I can see how international bus services using two different measurement units could cause an accident, like the Gimli Glider.


----------



## fairviewroad (Jul 29, 2013)

railiner said:


> The new electronic ones use only one numerical face, but read as either MPH or KMPH depending on how the driver selects....So if you are driving to Montreal, say from NYC, you begin using MPH, and when you cross the border, you flip the switch to metric reading, If you are doing 62 mph say, when you flip the switch, the needle jumps to 100, even though you are going the same speed.
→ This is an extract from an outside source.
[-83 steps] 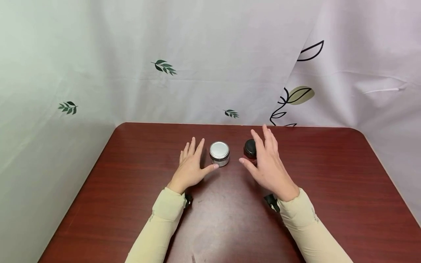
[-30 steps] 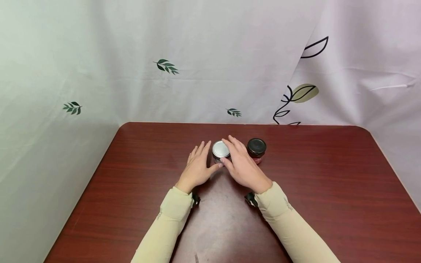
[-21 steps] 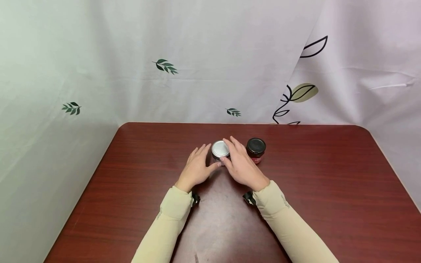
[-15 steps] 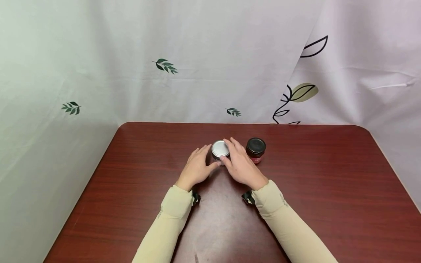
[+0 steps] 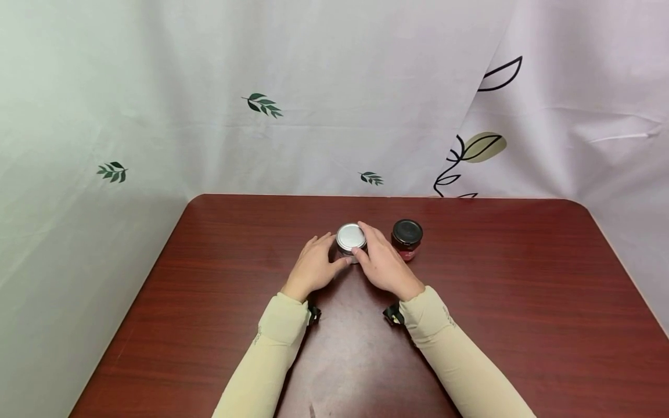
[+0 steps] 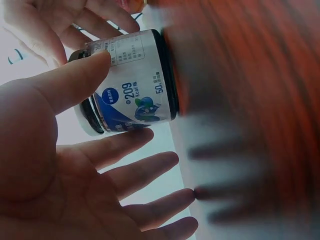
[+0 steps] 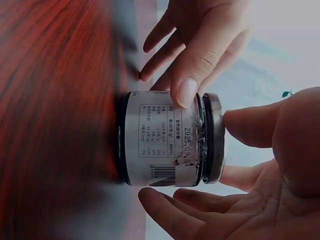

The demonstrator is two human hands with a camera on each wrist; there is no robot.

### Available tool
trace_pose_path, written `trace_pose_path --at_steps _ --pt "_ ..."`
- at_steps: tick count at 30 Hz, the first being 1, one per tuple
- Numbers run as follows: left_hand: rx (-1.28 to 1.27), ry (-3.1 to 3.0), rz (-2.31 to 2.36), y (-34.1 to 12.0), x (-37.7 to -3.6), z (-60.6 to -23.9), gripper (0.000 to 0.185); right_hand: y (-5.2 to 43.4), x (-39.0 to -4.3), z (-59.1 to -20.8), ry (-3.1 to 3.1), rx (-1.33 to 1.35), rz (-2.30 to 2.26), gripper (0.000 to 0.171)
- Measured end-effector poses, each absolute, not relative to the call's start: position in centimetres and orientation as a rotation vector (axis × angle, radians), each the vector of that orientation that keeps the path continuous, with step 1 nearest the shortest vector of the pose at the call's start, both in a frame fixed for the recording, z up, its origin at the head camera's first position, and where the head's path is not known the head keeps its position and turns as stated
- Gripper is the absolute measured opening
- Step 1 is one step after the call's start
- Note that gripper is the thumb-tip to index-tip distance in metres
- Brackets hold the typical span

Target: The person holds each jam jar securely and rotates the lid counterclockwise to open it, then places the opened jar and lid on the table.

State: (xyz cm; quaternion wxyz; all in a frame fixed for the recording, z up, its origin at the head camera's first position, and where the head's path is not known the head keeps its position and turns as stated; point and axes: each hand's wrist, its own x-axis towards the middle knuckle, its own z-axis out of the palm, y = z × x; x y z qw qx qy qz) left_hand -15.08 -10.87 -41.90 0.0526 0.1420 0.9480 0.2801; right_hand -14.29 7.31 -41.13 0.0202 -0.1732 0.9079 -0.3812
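On a reddish table (image 5: 512,302) before patterned cloth (image 5: 334,69), both hands' (image 5: 313,266) (image 5: 385,267) fingers (image 6: 80,80) hold a jar (image 5: 349,238).

Head view is decently bright, soft and pretty even; the curtain (image 5: 324,58) tints greenish on the left and pinkish on the right, the table (image 5: 502,290) has a broad pale sheen low in the middle, and there's dark shadow hugging the undersides of the sleeves (image 5: 465,366); both wrist views are way dimmer, with the left hand (image 6: 65,180) and right hand (image 7: 270,200) in murky shade against washed-out pale backgrounds; print on the jar (image 6: 132,82) comes out sharpest up close (you can actually read the date stamp from the right wrist); the wood smears into blur there, soft finger shadows streaking it on the left cam
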Motion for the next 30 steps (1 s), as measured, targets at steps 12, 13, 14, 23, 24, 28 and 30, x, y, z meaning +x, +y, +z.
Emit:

This seems like it would be a logical feature to add on cars, too. Better yet, a GPS-linked speedometer that switches automatically

when one crosses the border (but could be manually switched back if desired).


----------



## chakk (Jul 29, 2013)

IIRC, the ground crews at Air Canada gates in the year of the Gimli Glider were literally using a dipstick (a wooden measuring device?) to judge the amount of fuel in the tanks. And someone got it wrong in the lookup tables converting the depth of the fuel in the tank to the number of gallons/liters/Imperial gallons that were available for burning.


----------



## trainman74 (Jul 29, 2013)

fairviewroad said:


> This seems like it would be a logical feature to add on cars, too.


I believe some fancier cars have that already.
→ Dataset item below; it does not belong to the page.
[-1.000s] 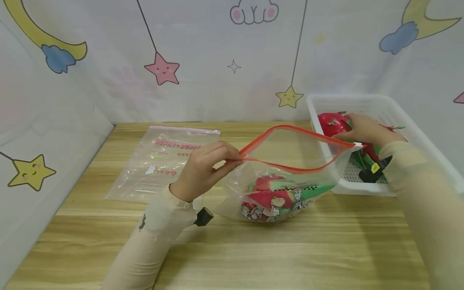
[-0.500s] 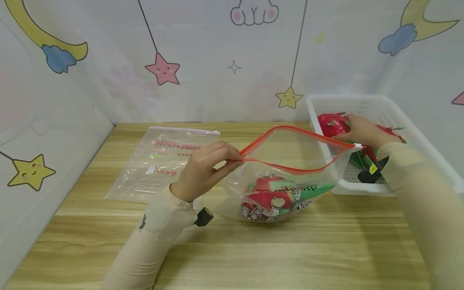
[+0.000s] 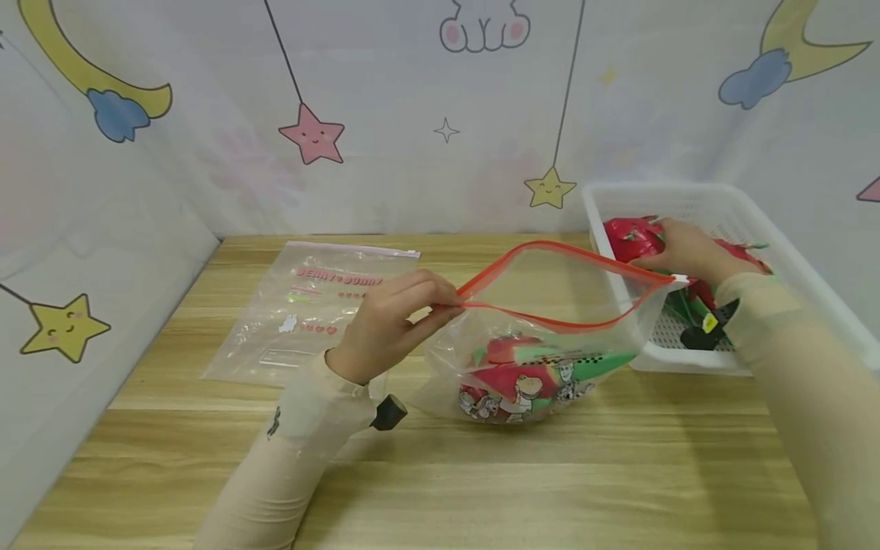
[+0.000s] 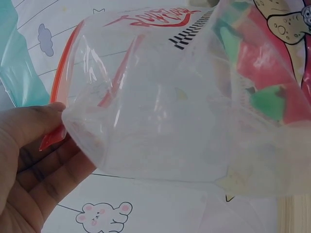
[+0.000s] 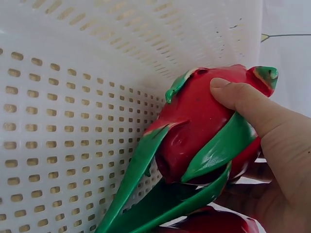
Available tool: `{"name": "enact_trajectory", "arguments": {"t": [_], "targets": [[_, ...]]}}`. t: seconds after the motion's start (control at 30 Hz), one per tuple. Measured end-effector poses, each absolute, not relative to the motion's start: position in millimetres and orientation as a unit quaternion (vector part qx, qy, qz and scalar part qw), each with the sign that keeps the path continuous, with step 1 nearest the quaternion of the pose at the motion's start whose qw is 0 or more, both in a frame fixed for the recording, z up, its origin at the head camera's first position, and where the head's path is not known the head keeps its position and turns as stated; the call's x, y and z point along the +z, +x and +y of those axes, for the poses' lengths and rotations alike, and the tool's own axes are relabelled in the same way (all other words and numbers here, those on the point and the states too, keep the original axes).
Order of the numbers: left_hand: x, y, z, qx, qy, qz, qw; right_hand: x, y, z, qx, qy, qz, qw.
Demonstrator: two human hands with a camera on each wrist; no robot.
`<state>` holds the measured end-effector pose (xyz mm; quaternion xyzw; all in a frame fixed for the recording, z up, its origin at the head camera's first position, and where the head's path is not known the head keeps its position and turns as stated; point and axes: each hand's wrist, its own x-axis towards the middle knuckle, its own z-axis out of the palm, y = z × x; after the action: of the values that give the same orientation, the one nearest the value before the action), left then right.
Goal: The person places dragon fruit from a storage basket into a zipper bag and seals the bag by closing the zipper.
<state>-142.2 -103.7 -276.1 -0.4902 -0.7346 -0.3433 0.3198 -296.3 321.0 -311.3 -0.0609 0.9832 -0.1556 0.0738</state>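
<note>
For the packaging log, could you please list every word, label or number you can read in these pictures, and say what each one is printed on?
"BERRY" then a second word, perhaps "BUNNY", blurred: pink print on the flat zip bag lying on the table.
Smaller print below it on that bag: too small to read.
Red script on the open zip bag that the left hand pinches: seen reversed, unreadable.
Yellow tag in the white basket: too small.
No numbers readable.

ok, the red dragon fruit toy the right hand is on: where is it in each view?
Head: dragon fruit at right, inside the white basket, under the right hand.
Left wrist: not in it; only the zip bag.
Right wrist: fills the centre, thumb on top.
Shared landmark: the basket's perforated wall, in head and right wrist.
</note>
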Motion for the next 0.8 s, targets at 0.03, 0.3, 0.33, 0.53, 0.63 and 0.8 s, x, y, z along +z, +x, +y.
{"name": "enact_trajectory", "arguments": {"t": [0.03,0.3,0.33,0.53,0.63,0.8], "targets": [[-276,-142,-104,-0.343,-0.49,-0.735,0.32,-311,-296,321,-0.156,-0.059,0.983,0.073],[-277,-143,-104,-0.347,-0.491,-0.733,0.319,-310,-292,324,-0.167,-0.041,0.983,0.063],[-277,-143,-104,-0.346,-0.491,-0.733,0.319,-309,-291,325,-0.168,-0.04,0.983,0.06],[-275,-142,-103,-0.342,-0.49,-0.736,0.318,-302,-287,327,-0.171,-0.038,0.983,0.049],[-275,-142,-103,-0.34,-0.488,-0.737,0.32,-299,-286,328,-0.179,-0.028,0.982,0.049],[-276,-142,-103,-0.34,-0.486,-0.738,0.322,-295,-283,329,-0.192,-0.029,0.98,0.028]]}}
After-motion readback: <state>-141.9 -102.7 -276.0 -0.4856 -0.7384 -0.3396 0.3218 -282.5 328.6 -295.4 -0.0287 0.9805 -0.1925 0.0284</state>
Actually, cars with digital displays that can switch between English and metric have been around for decades now, although a dial-type speedometer display that can do it is something relatively new. (My father's 1987 Ford Thunderbird had a speedometer that could switch from MPH to km/h, but it wasn't a dial, just a large numerical display.) As it is, most cars made now can easily switch between English and metric for displays such as the odometer, the gas mileage, etc.

Based on my experience, though, it's really not _too_ hard to remember to look at the _small_ numbers on the dial speedometer while in Canada.


----------



## railiner (Jul 29, 2013)

I had a 1998 Cadillac Concours that had one. It was an analog dial with only one number scale, but a push of an 'English/Metric button would make the needle jump to the appropriate number, and a small backlit MPH or KPH would light in the center. The other readings would also convert to metric--temperature, odometer, etc.

I now have a Prius (I know !), and it has a digital display that also changes on demand....


----------



## Swadian Hardcore (Jul 30, 2013)

chakk said:


> IIRC, the ground crews at Air Canada gates in the year of the Gimli Glider were literally using a dipstick (a wooden measuring device?) to judge the amount of fuel in the tanks. And someone got it wrong in the lookup tables converting the depth of the fuel in the tank to the number of gallons/liters/Imperial gallons that were available for burning.


That sure is primitive! What did US airlines do at the time?



railiner said:


> I had a 1998 Cadillac Concours that had one. It was an analog dial with only one number scale, but a push of an 'English/Metric button would make the needle jump to the appropriate number, and a small backlit MPH or KPH would light in the center. The other readings would also convert to metric--temperature, odometer, etc.
> I now have a Prius (I know !), and it has a digital display that also changes on demand....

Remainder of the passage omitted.